Here in California, the shit's about to hit the fan, at speeds a significant fraction of c.

Finally, the Powers That Be here 'fessed up: the money is gone, and there's nowhere to turn to for more.  All the books have been cooked, the holes in the desert containing the financial "bodies" are full with a stench in the air, and every possible source of credit has been tapped and overtapped.  The people were asked if they were willing to pay more, and the answer was not just "no," but "HELL no!"

So now the Republican governor, none other than "The Terminator" (the same one who rode into office six years ago with a promise to end "crazy deficit spending," and has spent the past term glad-handing and buck-passing and borrowing still more), is talking about what amounts to a near-total elimination of social programs and public assistance.

This of course has brought the right-wing wackos who have no perception of reality swarming like roaches out of the woodwork, heaping praise on this idea to "cut off the deadbeats" and "kick out the illegals" and whatnot.  They have scant understanding that most of the people on social programs are Americans (illegals are ineligible for most forms of public assistance) who have fallen on hard times.  Yes, there are those who abuse the system (there are those who raked in millions of dollars in bonuses from TARP-receiving companies, too).  They're even cheering the idea of cutting off college scholarships.

What these disaffected morons don't seem to understand is that this plan would result in hundreds of thousands of people, possibly over a million, who would have absolutely nowhere to turn to...and nothing to lose.  The state has nowhere to put them--as part of the budget crash, over a tenth of the state prison population is going to have to be released. 

If Arnie's plan is put into effect, the least that will happen is a huge spike in the crime rate.  It will start with petty theft of every sort imaginable, quickly escalating into greater thefts, and then violence at every level, from bank robbery to carjacking to home invasions to individuals going over their own personal cliff and figuring on taking some of those who vexed them along for the ride.

And that's if these abandoned people don't become organized.  If they do, all bets are off.  I'm suspecting they will, at least to an extent, as there is already a social infrastructure (also known as "gangs") of people from the bottom of society who figure they have nothing to lose.

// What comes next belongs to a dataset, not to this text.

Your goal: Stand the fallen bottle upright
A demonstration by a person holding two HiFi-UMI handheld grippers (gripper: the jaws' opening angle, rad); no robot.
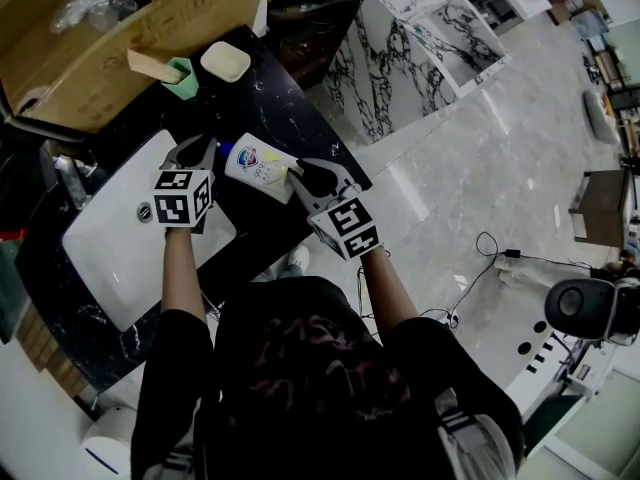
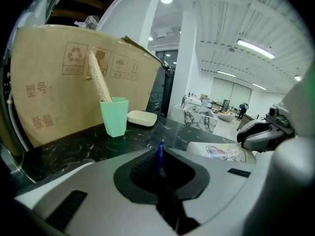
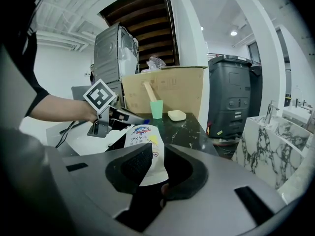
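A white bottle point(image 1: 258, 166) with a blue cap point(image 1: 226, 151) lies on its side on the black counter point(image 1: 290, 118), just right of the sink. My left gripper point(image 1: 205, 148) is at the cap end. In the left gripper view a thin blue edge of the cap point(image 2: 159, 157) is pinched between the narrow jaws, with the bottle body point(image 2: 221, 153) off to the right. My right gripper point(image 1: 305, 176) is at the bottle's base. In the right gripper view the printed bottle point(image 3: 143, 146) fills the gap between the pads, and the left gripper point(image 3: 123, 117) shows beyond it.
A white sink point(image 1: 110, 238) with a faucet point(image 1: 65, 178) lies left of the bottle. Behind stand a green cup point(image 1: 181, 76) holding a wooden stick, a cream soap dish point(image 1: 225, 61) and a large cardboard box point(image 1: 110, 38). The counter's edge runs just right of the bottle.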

If it comes to that.  Actually, I'm not going to be a bit surprised if Obama and his henchmen have a change of heart later this spring or early summer about a California bailout.  You've gotta figure there are high muckety-mucks in the CIA and NSA and other alphabet-soup security agencies who are right now feeding data into their secret computer models and simulations, gaming out what even a partial collapse of California's welfare state would mean for national security.  When the results come out the printer, there's going to be Mars Bars and Hersheys in many pairs of underwear, and people running for red telephones. 

Serephino

Ack.... remind me to never move to California!  I live in Pennsylvania and our Governor is actually getting more money for social programs.  I actually qualify for Medicaid after being told no several times when very ill.  They made lots of changes to it, but as long as I get medical attention when I need it I won't complain. 

They made me send a copy of my birth certificate to prove... well I don't know since they also required my photo id and SS card.  If you want proof I was born isn't the fact that I'm talking to you proof enough?  I'm pretty sure I didn't appear out of thin air. 

 

OldSchoolGamer

So, y'all checked out the price of oil and its distillates recently?

Seems they're getting just as expensive as they were back toward the end of the go-go house-flipping era in 2007.

It's Econ 1A time.  For the price of a commodity to reach the same level it was when demand was several percent higher means supply must be...   :o

http://www.ecosilly.com/wp-content/plugins/wp-o-matic/cache/579ba_ccst20090515.png

Oniya

Maybe it's just me, but I have a hard time taking any URL with the word 'silly' in it seriously.  The 'Econ 1A' explanation might be sound, and I'm not discounting the possibility, but a more carefully chosen source would be more convincing.